_PROBLEM_: The full data, repeated exactly, is the only answer needed.

_STORED DATA_:
__________________________________________________

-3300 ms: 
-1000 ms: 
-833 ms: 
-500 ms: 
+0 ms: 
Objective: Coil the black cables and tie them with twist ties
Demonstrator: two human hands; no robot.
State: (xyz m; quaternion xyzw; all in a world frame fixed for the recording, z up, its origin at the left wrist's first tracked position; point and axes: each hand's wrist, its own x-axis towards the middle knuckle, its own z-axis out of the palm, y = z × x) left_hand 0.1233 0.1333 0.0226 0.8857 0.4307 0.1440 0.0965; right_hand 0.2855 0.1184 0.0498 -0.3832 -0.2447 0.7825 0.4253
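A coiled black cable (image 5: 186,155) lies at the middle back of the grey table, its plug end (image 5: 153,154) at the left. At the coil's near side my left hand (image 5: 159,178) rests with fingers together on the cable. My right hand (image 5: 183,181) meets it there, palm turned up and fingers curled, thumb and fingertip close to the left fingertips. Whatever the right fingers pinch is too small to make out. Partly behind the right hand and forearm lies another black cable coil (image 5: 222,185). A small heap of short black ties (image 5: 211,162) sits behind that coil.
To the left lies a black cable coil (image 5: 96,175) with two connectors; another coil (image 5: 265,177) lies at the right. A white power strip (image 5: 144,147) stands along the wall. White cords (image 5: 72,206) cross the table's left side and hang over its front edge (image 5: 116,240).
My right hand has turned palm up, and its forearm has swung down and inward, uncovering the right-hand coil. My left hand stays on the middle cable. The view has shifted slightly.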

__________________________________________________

_EXERCISE RESULT_:
-3300 ms: 
-1000 ms: 
-833 ms: 
-500 ms: 
+0 ms: 
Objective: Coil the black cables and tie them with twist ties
Demonstrator: two human hands; no robot.
State: (xyz m; quaternion xyzw; all in a world frame fixed for the recording, z up, its origin at the left wrist's first tracked position; point and axes: each hand's wrist, its own x-axis towards the middle knuckle, its own z-axis out of the palm, y = z × x) left_hand 0.1233 0.1333 0.0226 0.8857 0.4307 0.1440 0.0965; right_hand 0.2855 0.1184 0.0498 -0.3832 -0.2447 0.7825 0.4253
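A coiled black cable (image 5: 186,155) lies at the middle back of the grey table, its plug end (image 5: 153,154) at the left. At the coil's near side my left hand (image 5: 159,178) rests with fingers together on the cable. My right hand (image 5: 183,181) meets it there, palm turned up and fingers curled, thumb and fingertip close to the left fingertips. Whatever the right fingers pinch is too small to make out. Partly behind the right hand and forearm lies another black cable coil (image 5: 222,185). A small heap of short black ties (image 5: 211,162) sits behind that coil.
To the left lies a black cable coil (image 5: 96,175) with two connectors; another coil (image 5: 265,177) lies at the right. A white power strip (image 5: 144,147) stands along the wall. White cords (image 5: 72,206) cross the table's left side and hang over its front edge (image 5: 116,240).
My right hand has turned palm up, and its forearm has swung down and inward, uncovering the right-hand coil. My left hand stays on the middle cable. The view has shifted slightly.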

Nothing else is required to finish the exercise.